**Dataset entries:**
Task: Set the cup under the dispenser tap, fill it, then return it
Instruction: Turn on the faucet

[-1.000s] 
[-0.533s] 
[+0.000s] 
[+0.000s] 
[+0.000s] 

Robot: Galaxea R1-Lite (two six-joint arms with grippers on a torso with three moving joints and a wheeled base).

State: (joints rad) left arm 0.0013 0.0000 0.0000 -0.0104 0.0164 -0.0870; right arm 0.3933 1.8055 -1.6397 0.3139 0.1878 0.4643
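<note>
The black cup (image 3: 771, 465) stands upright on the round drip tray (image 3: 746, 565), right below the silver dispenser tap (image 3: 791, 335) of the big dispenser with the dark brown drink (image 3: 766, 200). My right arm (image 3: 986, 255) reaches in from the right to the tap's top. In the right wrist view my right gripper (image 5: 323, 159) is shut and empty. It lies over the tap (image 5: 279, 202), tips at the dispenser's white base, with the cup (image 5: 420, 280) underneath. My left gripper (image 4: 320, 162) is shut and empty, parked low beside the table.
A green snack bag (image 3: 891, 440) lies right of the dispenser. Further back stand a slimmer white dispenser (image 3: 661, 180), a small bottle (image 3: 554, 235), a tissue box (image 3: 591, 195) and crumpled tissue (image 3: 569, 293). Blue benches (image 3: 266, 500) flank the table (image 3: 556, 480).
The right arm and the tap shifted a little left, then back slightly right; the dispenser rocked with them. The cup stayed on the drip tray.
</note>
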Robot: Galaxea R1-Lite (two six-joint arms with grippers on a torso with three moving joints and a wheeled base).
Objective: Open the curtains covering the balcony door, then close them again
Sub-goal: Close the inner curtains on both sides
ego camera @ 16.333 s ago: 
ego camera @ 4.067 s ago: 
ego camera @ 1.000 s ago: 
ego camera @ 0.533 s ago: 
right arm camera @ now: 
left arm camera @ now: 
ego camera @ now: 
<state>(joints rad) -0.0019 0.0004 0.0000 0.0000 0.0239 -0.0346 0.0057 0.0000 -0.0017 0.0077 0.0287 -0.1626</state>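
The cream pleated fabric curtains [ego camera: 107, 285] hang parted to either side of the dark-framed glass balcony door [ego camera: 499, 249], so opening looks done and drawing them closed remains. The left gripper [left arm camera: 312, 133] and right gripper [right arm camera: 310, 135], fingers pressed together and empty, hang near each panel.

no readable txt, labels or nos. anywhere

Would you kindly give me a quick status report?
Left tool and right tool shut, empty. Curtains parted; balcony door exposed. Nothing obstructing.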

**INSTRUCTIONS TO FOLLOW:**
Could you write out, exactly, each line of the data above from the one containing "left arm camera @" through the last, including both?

**FINAL ANSWER:**
left arm camera @ now: 
ego camera @ now: 
<state>(joints rad) -0.0019 0.0004 0.0000 0.0000 0.0239 -0.0346 0.0057 0.0000 -0.0017 0.0077 0.0287 -0.1626</state>
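The cream pleated fabric curtains [ego camera: 107, 285] hang parted to either side of the dark-framed glass balcony door [ego camera: 499, 249], so opening looks done and drawing them closed remains. The left gripper [left arm camera: 312, 133] and right gripper [right arm camera: 310, 135], fingers pressed together and empty, hang near each panel.

no readable txt, labels or nos. anywhere

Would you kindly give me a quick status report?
Left tool and right tool shut, empty. Curtains parted; balcony door exposed. Nothing obstructing.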

Work on the exercise is now finished.